3 Arguments For, and 3 Against, Darrell Clarke’s Alternate School Funding Plan
City Council President Darrell Clarke laid out a plan last week to help fund Philadelphia’s cash-starved schools: He wants to sell liens on commercial properties, which he says could raise “millions of dollars” a year.
Clarke also suggested lien sales would give residents more faith in the city’s tax collection efforts. Currently, Clarke said, “This city cannot say with full confidence that it is doing everything it can to collect from those who owe.”
Tax lien sales have both major pros and cons. As the debate on education funding moves forward, let’s consider a few of them. First, the potential upsides:
- It could mean fast cash for the city government.
- It could also mean reduced personnel costs for the city. As Jon Geeting explained in Next City, “Paying city employees to do collections involves more overhead cost than outsourcing the job to an outside company.”

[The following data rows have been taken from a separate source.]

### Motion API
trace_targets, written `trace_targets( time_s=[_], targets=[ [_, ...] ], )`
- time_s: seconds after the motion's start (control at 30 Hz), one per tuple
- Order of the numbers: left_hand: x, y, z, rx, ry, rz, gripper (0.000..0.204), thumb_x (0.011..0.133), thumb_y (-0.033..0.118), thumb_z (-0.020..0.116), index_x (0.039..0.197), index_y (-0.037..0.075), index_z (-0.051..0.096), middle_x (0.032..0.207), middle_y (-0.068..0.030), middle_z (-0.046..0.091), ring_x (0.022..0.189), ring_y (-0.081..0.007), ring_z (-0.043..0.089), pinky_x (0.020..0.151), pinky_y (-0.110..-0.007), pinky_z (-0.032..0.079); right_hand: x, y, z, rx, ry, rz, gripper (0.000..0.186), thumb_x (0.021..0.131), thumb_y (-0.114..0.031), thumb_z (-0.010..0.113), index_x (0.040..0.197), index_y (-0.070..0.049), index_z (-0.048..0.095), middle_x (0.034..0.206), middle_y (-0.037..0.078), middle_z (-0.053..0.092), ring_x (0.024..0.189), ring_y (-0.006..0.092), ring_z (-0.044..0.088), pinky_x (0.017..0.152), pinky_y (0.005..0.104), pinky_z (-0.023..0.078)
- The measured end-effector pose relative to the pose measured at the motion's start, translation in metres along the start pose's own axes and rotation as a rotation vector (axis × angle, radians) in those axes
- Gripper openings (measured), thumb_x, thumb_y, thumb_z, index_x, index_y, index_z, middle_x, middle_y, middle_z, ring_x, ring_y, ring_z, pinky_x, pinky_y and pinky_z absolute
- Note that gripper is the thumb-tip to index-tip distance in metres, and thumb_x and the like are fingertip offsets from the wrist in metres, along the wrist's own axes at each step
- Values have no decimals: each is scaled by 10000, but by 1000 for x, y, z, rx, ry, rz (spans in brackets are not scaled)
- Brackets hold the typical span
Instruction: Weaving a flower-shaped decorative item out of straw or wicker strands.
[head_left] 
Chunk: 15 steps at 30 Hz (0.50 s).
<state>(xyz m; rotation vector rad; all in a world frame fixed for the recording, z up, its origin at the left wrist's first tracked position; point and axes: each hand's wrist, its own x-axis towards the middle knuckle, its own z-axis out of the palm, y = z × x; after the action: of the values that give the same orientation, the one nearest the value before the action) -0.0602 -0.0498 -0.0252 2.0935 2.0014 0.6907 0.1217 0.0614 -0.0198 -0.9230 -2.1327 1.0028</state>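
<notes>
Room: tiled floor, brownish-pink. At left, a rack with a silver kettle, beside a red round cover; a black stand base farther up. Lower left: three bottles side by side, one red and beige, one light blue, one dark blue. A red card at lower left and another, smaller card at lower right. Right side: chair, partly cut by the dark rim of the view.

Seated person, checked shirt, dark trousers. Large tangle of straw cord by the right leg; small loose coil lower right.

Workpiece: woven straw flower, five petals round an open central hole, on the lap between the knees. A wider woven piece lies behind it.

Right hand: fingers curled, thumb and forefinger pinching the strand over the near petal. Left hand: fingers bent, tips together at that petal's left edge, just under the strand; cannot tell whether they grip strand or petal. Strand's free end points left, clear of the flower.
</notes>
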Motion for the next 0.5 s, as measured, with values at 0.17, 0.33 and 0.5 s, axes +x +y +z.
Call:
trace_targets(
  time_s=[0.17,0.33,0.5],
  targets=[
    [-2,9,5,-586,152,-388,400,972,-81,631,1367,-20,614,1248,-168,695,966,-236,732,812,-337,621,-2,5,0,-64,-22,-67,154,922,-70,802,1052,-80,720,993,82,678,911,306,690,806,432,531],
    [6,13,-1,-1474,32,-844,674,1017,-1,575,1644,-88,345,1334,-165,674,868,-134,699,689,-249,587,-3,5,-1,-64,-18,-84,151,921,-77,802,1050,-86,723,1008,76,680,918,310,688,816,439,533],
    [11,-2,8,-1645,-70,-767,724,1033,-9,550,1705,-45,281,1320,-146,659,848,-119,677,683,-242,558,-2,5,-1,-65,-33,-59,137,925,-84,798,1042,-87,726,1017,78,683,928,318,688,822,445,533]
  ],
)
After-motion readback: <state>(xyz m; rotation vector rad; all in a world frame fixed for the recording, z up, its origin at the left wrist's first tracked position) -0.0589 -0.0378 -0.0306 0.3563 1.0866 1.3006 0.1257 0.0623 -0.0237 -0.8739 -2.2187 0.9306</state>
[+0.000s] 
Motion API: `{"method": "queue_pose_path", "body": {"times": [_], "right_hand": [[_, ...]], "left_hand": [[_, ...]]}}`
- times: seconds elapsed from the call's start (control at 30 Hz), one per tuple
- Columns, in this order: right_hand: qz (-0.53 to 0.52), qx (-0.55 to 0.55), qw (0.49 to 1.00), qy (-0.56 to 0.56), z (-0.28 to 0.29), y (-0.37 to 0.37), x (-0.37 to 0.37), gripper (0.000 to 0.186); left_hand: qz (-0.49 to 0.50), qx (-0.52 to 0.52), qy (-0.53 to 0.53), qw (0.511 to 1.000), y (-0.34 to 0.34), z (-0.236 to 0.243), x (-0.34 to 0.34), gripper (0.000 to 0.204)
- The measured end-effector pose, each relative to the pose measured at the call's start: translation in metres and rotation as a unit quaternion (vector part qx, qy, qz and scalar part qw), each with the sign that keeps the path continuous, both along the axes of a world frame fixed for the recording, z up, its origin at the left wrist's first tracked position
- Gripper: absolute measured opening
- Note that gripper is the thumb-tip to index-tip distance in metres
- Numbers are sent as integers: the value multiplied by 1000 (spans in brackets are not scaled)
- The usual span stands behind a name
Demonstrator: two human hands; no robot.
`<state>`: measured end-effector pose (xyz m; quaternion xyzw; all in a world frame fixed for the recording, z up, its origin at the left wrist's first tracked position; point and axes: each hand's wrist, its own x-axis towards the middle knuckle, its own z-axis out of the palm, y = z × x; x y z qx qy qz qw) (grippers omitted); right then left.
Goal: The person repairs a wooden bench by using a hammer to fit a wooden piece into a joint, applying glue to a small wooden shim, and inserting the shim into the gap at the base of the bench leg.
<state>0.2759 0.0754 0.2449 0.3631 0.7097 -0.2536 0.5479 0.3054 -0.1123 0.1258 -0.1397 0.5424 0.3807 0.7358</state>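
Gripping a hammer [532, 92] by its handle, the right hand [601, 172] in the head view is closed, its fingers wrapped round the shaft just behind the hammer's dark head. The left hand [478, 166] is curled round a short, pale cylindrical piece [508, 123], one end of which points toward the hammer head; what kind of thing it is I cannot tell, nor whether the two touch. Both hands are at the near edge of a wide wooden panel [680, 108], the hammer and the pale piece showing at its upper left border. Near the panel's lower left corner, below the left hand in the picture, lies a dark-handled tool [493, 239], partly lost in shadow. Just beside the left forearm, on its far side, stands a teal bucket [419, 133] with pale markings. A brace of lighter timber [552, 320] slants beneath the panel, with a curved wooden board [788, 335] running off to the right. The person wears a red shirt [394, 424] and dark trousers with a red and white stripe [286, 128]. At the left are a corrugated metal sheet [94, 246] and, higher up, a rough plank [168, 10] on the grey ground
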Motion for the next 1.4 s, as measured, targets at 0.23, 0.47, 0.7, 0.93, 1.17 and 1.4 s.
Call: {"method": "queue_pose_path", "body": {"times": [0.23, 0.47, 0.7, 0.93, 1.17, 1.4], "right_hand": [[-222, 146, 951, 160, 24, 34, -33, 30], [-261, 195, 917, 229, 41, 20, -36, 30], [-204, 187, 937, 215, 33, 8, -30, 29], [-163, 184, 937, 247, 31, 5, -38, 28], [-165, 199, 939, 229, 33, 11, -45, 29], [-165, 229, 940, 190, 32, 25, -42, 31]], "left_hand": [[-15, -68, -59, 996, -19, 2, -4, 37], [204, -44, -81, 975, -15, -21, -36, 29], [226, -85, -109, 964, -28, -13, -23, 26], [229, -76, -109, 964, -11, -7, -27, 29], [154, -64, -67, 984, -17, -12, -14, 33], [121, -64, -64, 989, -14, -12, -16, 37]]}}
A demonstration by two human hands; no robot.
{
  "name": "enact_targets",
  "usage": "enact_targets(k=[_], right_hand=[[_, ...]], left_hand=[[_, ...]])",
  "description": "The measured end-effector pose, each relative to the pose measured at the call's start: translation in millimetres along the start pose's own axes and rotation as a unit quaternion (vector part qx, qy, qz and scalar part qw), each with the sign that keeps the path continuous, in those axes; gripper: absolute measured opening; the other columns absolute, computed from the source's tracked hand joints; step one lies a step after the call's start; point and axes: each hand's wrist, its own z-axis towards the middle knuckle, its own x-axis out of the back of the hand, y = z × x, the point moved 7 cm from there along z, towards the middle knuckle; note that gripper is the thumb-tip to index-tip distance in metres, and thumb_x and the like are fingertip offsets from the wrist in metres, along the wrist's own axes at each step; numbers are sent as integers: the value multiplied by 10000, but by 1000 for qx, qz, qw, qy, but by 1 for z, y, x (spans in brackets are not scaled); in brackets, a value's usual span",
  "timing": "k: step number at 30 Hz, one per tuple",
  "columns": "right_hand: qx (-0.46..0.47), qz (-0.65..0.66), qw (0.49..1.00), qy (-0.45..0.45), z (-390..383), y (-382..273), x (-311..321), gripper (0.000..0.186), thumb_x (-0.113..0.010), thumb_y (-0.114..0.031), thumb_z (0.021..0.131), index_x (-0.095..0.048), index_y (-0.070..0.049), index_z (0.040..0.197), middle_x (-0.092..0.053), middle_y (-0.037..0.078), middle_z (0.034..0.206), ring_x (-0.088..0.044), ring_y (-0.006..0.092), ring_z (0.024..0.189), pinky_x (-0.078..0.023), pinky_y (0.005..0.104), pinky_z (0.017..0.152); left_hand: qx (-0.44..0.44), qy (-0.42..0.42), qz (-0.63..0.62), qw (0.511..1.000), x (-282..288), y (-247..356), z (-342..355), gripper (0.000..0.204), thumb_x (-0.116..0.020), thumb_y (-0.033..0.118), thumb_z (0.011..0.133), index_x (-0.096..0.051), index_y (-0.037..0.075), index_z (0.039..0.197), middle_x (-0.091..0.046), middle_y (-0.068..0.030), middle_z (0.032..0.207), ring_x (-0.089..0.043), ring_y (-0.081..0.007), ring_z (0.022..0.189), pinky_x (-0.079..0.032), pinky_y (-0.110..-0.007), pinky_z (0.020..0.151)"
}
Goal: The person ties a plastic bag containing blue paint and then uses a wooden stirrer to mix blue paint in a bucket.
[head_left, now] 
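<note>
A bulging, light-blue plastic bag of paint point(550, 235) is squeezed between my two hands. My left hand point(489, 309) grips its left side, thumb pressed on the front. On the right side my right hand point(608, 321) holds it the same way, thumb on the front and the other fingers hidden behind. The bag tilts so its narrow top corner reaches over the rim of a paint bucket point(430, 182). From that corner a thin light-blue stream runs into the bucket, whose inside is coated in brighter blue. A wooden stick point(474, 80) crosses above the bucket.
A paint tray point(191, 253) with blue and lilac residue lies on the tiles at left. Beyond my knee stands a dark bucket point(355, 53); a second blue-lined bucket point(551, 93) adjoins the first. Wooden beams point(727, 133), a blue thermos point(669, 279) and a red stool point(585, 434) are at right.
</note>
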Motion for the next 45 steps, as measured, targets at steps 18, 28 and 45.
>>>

- Kevin Gillen, chief economist of Meyers Group, said cities in New Jersey have used tax lien sales to great effect. Here’s how it works there, he said: After a municipality sells a lien to a private collections company, it contacts the delinquent taxpayer and tries to convince them to sign up for a payment plan. “‘You have to pay something,'” Gillen said the city tells property owners, “‘and if you don’t, they’ll take your house.’ So you’ll be highly motivated to pay.” Essentially, the city acts as the “good cop,” while the collection company acts as the “bad cop.” It’s important to note that, for now, Clarke is calling for tax liens on commercial, not residential, properties. Still, Gillen said, the New Jersey method has delivered results: “Do you know what the collection rate is for Camden? Ninety-eight percent. Do you know what it is for Newark? Ninety-seven percent.”
On the other hand, there are plenty of possible downsides to lien sales:
- Geeting reported that tax lien purchasers “tend to delay foreclosures, which leads to an increase in complaints about problem properties and deferred maintenance.”
- Right now, Philadelphia doesn’t hawk liens. Mark McDonald, a spokesman for Mayor Michael Nutter, said that is partly due to the city government’s past experience with a bond sale involving liens in the 1990s. It was a mess: According to PlanPhilly, the city “bundled 33,000 tax liens and, through a bond issued by the Philadelphia Industrial Development Corporation, collected $106 million for the city and schools in one shot” under then-Mayor Ed Rendell. But collection agencies found it difficult to force some tax deadbeats to pay, and the city eventually defaulted on bonds worth $46 million.
- Other cities have had negative experiences with lien sales. The Washington Post found that in D.C., a tax lien-sale program had “morphed into a predatory system of debt collection for well-financed, out-of-town companies that turned $500 delinquencies into $5,000 debts.” An investor foreclosed on the home of one man who owed just $134 in property taxes. In Philadelphia, though, there are restrictions in place that should prevent such a disaster from happening here: The city cannot sell liens less than $1,000. (Clarke wants to remove this restriction, but for commercial properties only.) Collection companies’ interest rates are also capped at 10 percent, while their penalty rates are capped at 5 percent.
A hearing on Clarke’s proposal has not yet been scheduled.